Queijos tetillas vendidos no mercado de Abastos |
A Costa Galega
Marco zero do caminho de Santiago, na costa Finisterre |
O Caminho de Santiago não acaba em Compostela, segue até Finisterre, no ponto mais ocidental da costa espanhola, a 90 km de distância. Os peregrinos encaram três dias para concluir esse trecho final da caminhada. Mas dá para ir até lá em pouco mais de uma hora de caro, ou mesmo em passeios bate-e-volta que saem da capital galega e levam a diversos pontos do recortado litoral que vai de Carnota a La Coruña. Finisterre é o pedaço mais famoso, onde está a rocha do marco zero do Caminho de Santiago. Próximo a ele fica o farol do Cabo Finisterre, de 1853. Nesse ponto, no alto da falésia, peregrinos que concluíram a jornada queimam suas roupas e amarram seus calçados surrados no penhasco. É um ato para simbolizar renivação e renascimento.

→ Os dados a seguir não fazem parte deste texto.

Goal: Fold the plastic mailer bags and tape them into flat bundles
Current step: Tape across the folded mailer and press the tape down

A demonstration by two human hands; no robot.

Botas deixadas por peregrinos ao fim do percurso |
Entre algumas excursões ao Cabo Finisterre estão paradas em pontos interessantes, como a ponte Maceira, no pequeno município homônimo. Toda de pedra, com arcos em estilo romano, a ponte foi construída na Idade Média para ajudar a travessia dos peregrinos. Outra belezura do trajeto é a cachoeira do Rio Ezaro, que deságua no mar em grande estilo com uma encantadora queda d´água.
Desague do Rio Ezaro |
Os passeios que partem de Santiago de Compostela também levam a La Coruña, onde o principal ímã turístico é a Torre de Hércules, o farol mais antigo em funcionamento do mundo, erguido há dois mil anos pelos romanos. Até hoje auxilia os navegantes que enfrentam o mar bravio e os nevoeiros comuns naquelas latitudes atlânticas.
Torre de Hercules em la Coruña |
Na pequena cidade de Muxía, o santuário da Virgem da Barca, uma fascinante igreja à beira-mar, merece estar no seu roteiro. Segundo a fábula, Santiago rezava no local, quando viu chegar um barco. Nele vinha Nossa Senhora, que o consolou e o motivou a continuar seu trabalho de evangelização. Muitos crentes vão até lá e passam por baixo de uma enorme pedra curvada, que simboliza o barco de Nossa Senhora, com o intuito de curar dor nas costas.
Santuário da Virgem da Barca, em Muxía |
De todos os vilarejos costeiros, o mais charmoso é Combarro, uma vilinha de pescadores, com uma ruela estreitinha à beira-mar, abarrotada de restaurantes e lojinhas com produtos locais. Barraquinhas de licores, panelas de barro, vinhos albariños e bruxinhas (curiosamente chamadas de “meigas”, para espantar os maus espíritos) são vendidos ali na minúscula orla. É daqui também que saem animadíssimas excursões de catamarãs (www.crucerospelegrinn.com) para uma voltinha na ilha do Tambo. O auge dos passeios é a degustação de mexilhões ao vapor com uma garrafa de vinho branco geladinha. Música, petisquinhos frescos, bebida trincando e a tripulação toda dançando.
Orla de Combarros, litoral da Galícia |
Combarros from Regina Cazzamatta on Vimeo.
A grande joia da costa galega são as ilhas Cíes, um pequeno arquipélago transformado em parque nacional marítimo, a 14 km da costa da cidade de Vigo, que por sua vez está a 100 km de Santiago de Compostela. São apenas três ilhotas, pequenas em tamanho mas grandes em beleza. Duas delas são interligada por uma longa faixa de areia, a Paria de Rodas, que o The Guardian classificou, em 2007, como “a melhor do mundo”. É de fato muito bonita, mas convenhamos, os ingleses não entendem muito de praia. Além dela, são mais oito arquipélago, todas com areia branca e mar cristalino que poderiam mesmo compor um pequeno Jardim do Éden se as águas não fossem geladérrimas!